(Exercise): Omit the images. Copy each entry word for word.

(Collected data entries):
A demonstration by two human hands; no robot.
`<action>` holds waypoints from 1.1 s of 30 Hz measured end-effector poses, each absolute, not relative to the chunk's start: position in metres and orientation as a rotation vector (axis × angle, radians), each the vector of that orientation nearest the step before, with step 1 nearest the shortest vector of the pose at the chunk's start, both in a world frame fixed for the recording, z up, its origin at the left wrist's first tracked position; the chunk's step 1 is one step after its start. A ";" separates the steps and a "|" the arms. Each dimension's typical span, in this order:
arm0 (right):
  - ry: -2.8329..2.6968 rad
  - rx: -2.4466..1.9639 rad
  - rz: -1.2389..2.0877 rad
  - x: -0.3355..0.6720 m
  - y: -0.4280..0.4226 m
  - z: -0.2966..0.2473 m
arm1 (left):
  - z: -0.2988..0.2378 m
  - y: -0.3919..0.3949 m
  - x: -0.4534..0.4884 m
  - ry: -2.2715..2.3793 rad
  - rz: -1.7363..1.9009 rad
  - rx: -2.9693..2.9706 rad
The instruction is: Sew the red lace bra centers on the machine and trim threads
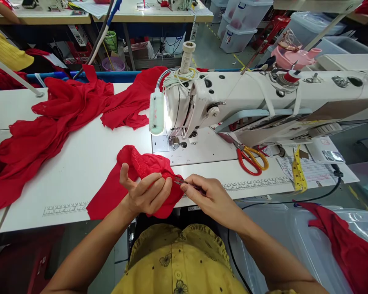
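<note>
My left hand (145,192) pinches the edge of a red fabric piece (135,179) that lies on the white table in front of the sewing machine (233,106). My right hand (208,196) is closed on a thin metal tool (184,183), probably a thread snip or seam ripper, whose tip touches the fabric held by the left fingers. Both hands are near the table's front edge, just below the needle area (173,141).
A heap of red fabric (49,122) covers the left and back of the table (79,163). Red-and-yellow scissors (251,157) and a yellow measuring tape (298,171) lie to the right. A clear bin with red cloth (340,241) stands at the lower right.
</note>
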State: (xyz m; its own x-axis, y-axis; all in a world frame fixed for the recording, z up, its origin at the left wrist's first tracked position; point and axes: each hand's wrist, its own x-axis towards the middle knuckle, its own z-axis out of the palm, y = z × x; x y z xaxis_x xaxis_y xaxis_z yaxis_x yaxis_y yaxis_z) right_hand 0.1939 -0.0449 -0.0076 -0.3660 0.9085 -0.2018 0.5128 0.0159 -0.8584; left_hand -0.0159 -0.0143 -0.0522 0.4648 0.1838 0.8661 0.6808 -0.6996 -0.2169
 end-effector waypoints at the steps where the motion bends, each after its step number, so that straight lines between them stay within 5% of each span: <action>1: -1.877 -1.472 1.300 0.193 -0.044 -0.009 | -0.052 -0.014 -0.015 -0.717 -1.188 -2.168; 22: -2.061 -1.625 1.136 0.196 -0.037 -0.005 | -0.053 -0.014 -0.016 -0.630 -1.178 -2.189; 33: -1.565 -1.379 1.748 0.195 -0.020 -0.017 | -0.058 -0.015 -0.017 -0.606 -1.243 -2.221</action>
State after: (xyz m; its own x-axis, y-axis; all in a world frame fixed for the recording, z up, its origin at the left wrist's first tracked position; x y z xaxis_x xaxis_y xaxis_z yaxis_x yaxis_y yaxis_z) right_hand 0.1945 -0.0202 -0.0170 -0.4221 0.8193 -0.3880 0.2952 -0.2804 -0.9134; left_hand -0.0167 -0.0150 -0.0578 0.4791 0.1287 0.8683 0.6051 -0.7650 -0.2205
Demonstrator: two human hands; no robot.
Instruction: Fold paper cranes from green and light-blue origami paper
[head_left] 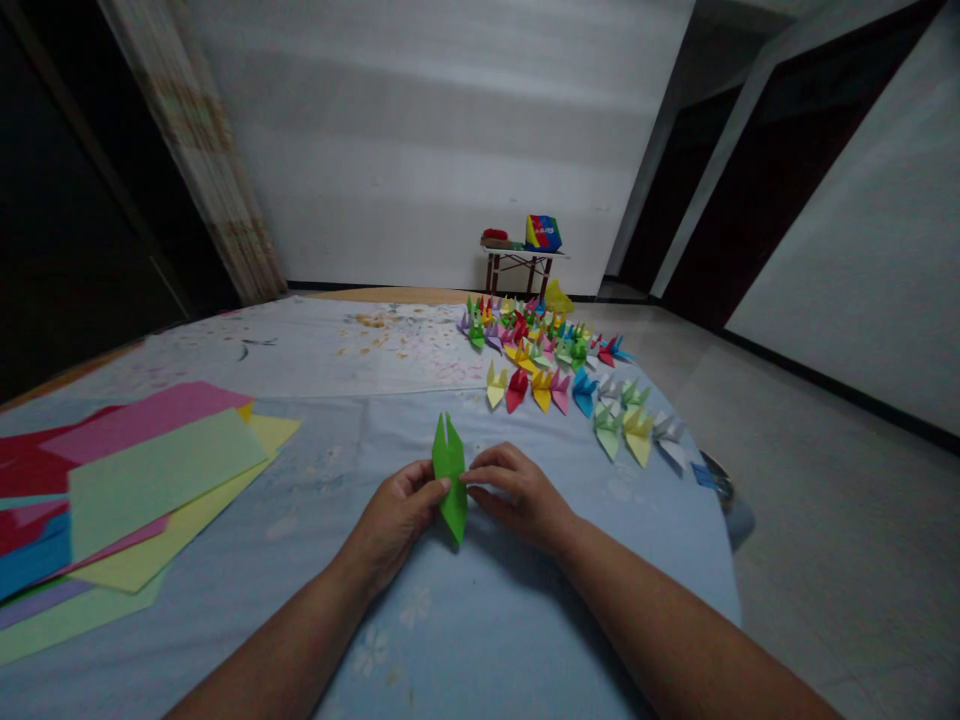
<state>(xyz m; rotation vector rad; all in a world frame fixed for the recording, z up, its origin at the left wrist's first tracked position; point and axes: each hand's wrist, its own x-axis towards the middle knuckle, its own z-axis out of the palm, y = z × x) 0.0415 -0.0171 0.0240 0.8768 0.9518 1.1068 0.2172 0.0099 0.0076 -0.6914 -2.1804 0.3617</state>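
Note:
A bright green folded paper (pixel 450 470), a long diamond with a split upper tip, is held upright above the cloth-covered table. My left hand (pixel 409 505) grips its left edge, the thumb lying across the front and the fingers behind. On the other side, my right hand (pixel 523 490) has its fingertips at the paper's right edge; the fingers are bent and slightly apart, with the thumb below. Whether those fingertips pinch the paper or only touch it, I cannot tell.
Coloured paper sheets (pixel 165 480) lie in a loose pile at the left. Folded paper cranes (pixel 517 390) in many colours stand at the right and far right of the round table (pixel 390 610). Beyond it, a small stand (pixel 525 254) against the wall carries a colourful box (pixel 543 233).

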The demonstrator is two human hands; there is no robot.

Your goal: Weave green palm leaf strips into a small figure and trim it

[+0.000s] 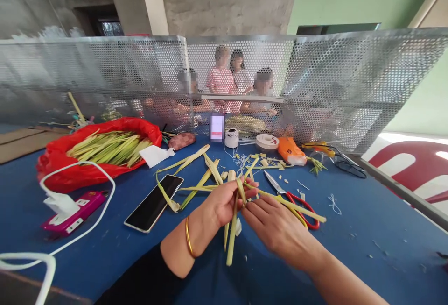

(Answer space):
A demonstration by two human hands; no robot.
`<action>` holds waypoints from 1.1 s of 30 Hz measured end-effector poses, each absolute, not relative to the chunk's start: position in metres and orientation as a rotation vector (axis × angle, radians), each the vector of that orientation nearest the step before, with step 1 nearest the shortest vector of the pose at the chunk's start, both in a world frame fixed for the recording, z up, its origin at the left wrist's first tracked position; the chunk's step 1 is one step after its start. A ";" separates the steps and a "|" the arms. Each dimension's typical span, in this order:
arm0 (right):
  - ry: -2.8329..2.6968 rad
  - rx: -2.4466..1.9639 rad
  - rz: -1.2389..2.0877 rad
  - x: -0.3355..0.6720 m
  - y: -0.4280..0.4226 m
  - z: -0.2966..0.2473 m
arm1 (left):
  - z: -0.2988..0.2378 m
  - y: -0.3919..0.3949 m
  - x: -0.4534..0.4884 m
  - ry: -2.2715..2.3793 rad
  - rz: -1.7363..1.9009 rad
  - rx: -2.9693..2.9706 rad
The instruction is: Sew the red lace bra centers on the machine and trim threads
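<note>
My left hand (145,192) pinches the edge of a red fabric piece (135,179) that lies on the white table in front of the sewing machine (233,106). My right hand (208,196) is closed on a thin metal tool (184,183), probably a thread snip or seam ripper, whose tip touches the fabric held by the left fingers. Both hands are near the table's front edge, just below the needle area (173,141).
A heap of red fabric (49,122) covers the left and back of the table (79,163). Red-and-yellow scissors (251,157) and a yellow measuring tape (298,171) lie to the right. A clear bin with red cloth (340,241) stands at the lower right.
</note>
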State: (xyz m; its own x-axis, y-axis; all in a world frame fixed for the recording, z up, its origin at the left wrist's first tracked position; point and axes: each hand's wrist, its own x-axis towards the middle knuckle, its own z-axis out of the palm, y = z × x; x y z xaxis_x xaxis_y xaxis_z yaxis_x yaxis_y yaxis_z) right_hand 0.1939 -0.0449 -0.0076 -0.3660 0.9085 -0.2018 0.5128 0.0159 -0.8584; left_hand -0.0159 -0.0143 -0.0522 0.4648 0.1838 0.8661 0.6808 -0.6996 -0.2169
 end-effector waypoints at the steps where the motion bends, each after its step number, so that straight lines between them stay within 5% of each span: <action>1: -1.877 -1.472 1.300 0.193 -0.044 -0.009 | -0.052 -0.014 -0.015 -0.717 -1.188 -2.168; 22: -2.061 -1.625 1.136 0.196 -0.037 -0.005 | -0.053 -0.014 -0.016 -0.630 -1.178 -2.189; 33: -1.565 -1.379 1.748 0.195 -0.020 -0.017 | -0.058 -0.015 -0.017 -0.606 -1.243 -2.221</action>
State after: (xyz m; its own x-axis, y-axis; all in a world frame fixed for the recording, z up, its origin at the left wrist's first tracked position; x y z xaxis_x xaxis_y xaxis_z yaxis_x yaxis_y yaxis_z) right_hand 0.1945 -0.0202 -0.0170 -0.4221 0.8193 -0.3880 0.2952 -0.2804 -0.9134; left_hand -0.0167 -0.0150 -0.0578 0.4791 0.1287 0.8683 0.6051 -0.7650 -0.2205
Demonstrator: two human hands; no robot.
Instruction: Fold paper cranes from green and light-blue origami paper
[head_left] 
<state>(xyz m; rotation vector rad; all in a world frame fixed for the recording, z up, its origin at the left wrist's first tracked position; point and axes: each hand's wrist, its own x-axis towards the middle knuckle, its own z-axis out of the palm, y = z × x) 0.0415 -0.0171 0.0240 0.8768 0.9518 1.1068 0.2172 0.0099 0.0076 -0.6914 -2.1804 0.3617</state>
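Note:
A bright green folded paper (pixel 450 470), a long diamond with a split upper tip, is held upright above the cloth-covered table. My left hand (pixel 409 505) grips its left edge, the thumb lying across the front and the fingers behind. On the other side, my right hand (pixel 523 490) has its fingertips at the paper's right edge; the fingers are bent and slightly apart, with the thumb below. Whether those fingertips pinch the paper or only touch it, I cannot tell.
Coloured paper sheets (pixel 165 480) lie in a loose pile at the left. Folded paper cranes (pixel 517 390) in many colours stand at the right and far right of the round table (pixel 390 610). Beyond it, a small stand (pixel 525 254) against the wall carries a colourful box (pixel 543 233).
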
The demonstrator is two human hands; there is no robot.

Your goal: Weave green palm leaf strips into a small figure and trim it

[+0.000s] 

The given output is the complete response.